## Raw data
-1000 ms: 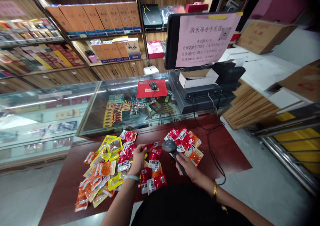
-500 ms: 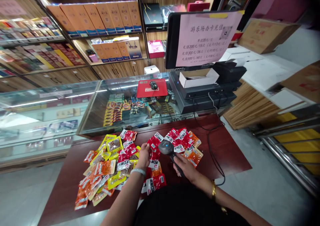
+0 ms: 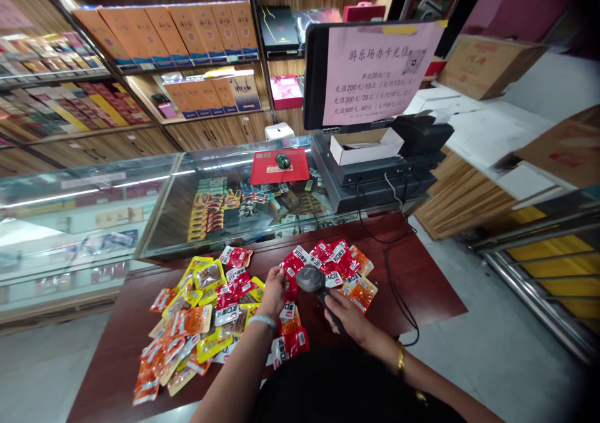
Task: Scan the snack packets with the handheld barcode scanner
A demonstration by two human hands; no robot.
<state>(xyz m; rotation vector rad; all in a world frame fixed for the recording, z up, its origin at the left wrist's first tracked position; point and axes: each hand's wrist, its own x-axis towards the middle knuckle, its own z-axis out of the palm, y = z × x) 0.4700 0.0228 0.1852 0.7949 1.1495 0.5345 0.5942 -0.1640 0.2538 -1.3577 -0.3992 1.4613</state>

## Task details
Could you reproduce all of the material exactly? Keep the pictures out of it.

## Response to this task
-1000 ms: 
-500 ms: 
+0 ms: 
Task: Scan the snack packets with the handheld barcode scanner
A demonstration by two human hands; no robot.
<state>(xyz m; rotation vector rad; all in a world frame fixed for the recording, z up, its origin at the left wrist's first tracked position; point and axes: each hand's wrist, its own x-axis towards the middle knuckle, its own z-axis out of the palm, y = z × x) 0.4700 0.0228 0.1852 0.7949 1.1495 0.5345 0.5942 -0.1640 0.2538 -1.3577 -0.3992 1.4613</state>

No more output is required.